Exercise description
Repeat the whole listing, keeping each line as it is.
--- Information shown ---
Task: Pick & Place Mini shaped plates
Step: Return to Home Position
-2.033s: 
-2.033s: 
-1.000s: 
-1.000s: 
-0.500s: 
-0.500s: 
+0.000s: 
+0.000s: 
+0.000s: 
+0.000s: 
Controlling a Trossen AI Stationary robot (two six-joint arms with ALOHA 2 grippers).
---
Answer space
Task: Pick & Place Mini shaped plates
Step: Return to Home Position
-2.033s: 
-2.033s: 
-1.000s: 
-1.000s: 
-0.500s: 
-0.500s: 
+0.000s: 
+0.000s: 
+0.000s: 
+0.000s: 
Controlling a Trossen AI Stationary robot (two six-joint arms with ALOHA 2 grippers).

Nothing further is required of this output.